<<<<

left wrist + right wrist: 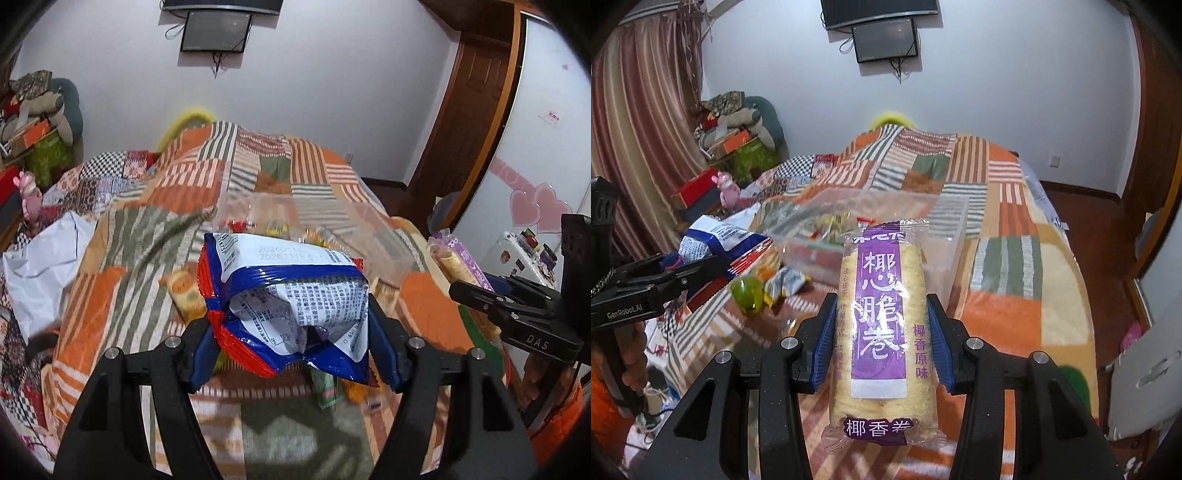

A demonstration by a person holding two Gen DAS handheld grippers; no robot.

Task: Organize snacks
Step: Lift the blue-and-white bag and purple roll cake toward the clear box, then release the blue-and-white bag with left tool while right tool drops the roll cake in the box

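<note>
While the left hand-held gripper (295, 332) clamps a blue-white snack bag (291, 291), the right hand-held gripper (882, 332) pinches a purple-labelled roll pack (881, 332).

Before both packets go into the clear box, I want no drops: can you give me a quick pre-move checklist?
1. Left gripper shut on the blue and white packet: ok.
2. Right gripper shut on the purple roll packet: ok.
3. Clear box open on top: ok.
4. Room left in the box: cannot tell, blurred.
5. Loose snacks lying before the box, out of the path: cannot tell.
</note>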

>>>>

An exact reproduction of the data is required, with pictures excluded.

left wrist + right wrist: 

A demonstration by a person holding two Gen DAS handheld grippers; no robot.

Task: Organize snacks
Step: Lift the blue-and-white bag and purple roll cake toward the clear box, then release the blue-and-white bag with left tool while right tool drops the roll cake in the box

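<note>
While the left hand-held gripper (295, 332) clamps a blue-white snack bag (291, 291), the right hand-held gripper (882, 332) pinches a purple-labelled roll pack (881, 332).

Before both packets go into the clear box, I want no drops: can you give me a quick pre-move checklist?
1. Left gripper shut on the blue and white packet: ok.
2. Right gripper shut on the purple roll packet: ok.
3. Clear box open on top: ok.
4. Room left in the box: cannot tell, blurred.
5. Loose snacks lying before the box, out of the path: cannot tell.
</note>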

What the exercise required has been answered in full.